GOAL OF THE EXERCISE:
Starting from the first line, set down the entire listing exactly.

════

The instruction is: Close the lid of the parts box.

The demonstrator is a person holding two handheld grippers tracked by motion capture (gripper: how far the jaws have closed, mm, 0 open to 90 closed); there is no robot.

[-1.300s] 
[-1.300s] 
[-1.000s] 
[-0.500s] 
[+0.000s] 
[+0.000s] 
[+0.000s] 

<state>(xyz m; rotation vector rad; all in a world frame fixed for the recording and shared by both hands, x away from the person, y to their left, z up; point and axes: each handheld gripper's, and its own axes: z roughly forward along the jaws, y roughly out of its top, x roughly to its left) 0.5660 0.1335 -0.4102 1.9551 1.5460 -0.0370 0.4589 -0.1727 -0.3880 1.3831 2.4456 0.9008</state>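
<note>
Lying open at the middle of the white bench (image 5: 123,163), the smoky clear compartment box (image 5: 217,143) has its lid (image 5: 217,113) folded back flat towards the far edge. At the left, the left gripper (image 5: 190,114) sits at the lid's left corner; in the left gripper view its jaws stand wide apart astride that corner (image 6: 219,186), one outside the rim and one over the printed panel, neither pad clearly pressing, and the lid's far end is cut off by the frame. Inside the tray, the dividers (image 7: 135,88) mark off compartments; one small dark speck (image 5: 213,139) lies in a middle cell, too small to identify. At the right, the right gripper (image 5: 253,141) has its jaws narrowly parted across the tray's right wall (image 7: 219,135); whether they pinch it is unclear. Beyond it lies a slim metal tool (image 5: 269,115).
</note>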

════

TASK SOLUTION:
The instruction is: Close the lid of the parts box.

The demonstrator is a person holding two handheld grippers tracked by motion capture (gripper: how far the jaws have closed, mm, 0 open to 90 closed); there is no robot.

[-1.300s] 
[-1.300s] 
[-1.000s] 
[-0.500s] 
[+0.000s] 
[+0.000s] 
[+0.000s] 

<state>(xyz m; rotation vector rad; all in a world frame fixed for the recording and shared by both hands, x away from the person, y to their left, z up; point and axes: each handheld gripper's, and its own axes: z roughly forward along the jaws, y roughly out of its top, x roughly to its left) 0.5660 0.1335 -0.4102 1.9551 1.5460 -0.0370 0.4589 -0.1727 -0.3880 1.3831 2.4456 0.9008</state>
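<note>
Lying open at the middle of the white bench (image 5: 123,163), the smoky clear compartment box (image 5: 217,143) has its lid (image 5: 217,113) folded back flat towards the far edge. At the left, the left gripper (image 5: 190,114) sits at the lid's left corner; in the left gripper view its jaws stand wide apart astride that corner (image 6: 219,186), one outside the rim and one over the printed panel, neither pad clearly pressing, and the lid's far end is cut off by the frame. Inside the tray, the dividers (image 7: 135,88) mark off compartments; one small dark speck (image 5: 213,139) lies in a middle cell, too small to identify. At the right, the right gripper (image 5: 253,141) has its jaws narrowly parted across the tray's right wall (image 7: 219,135); whether they pinch it is unclear. Beyond it lies a slim metal tool (image 5: 269,115).
</note>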

At this stage, the exercise is finished.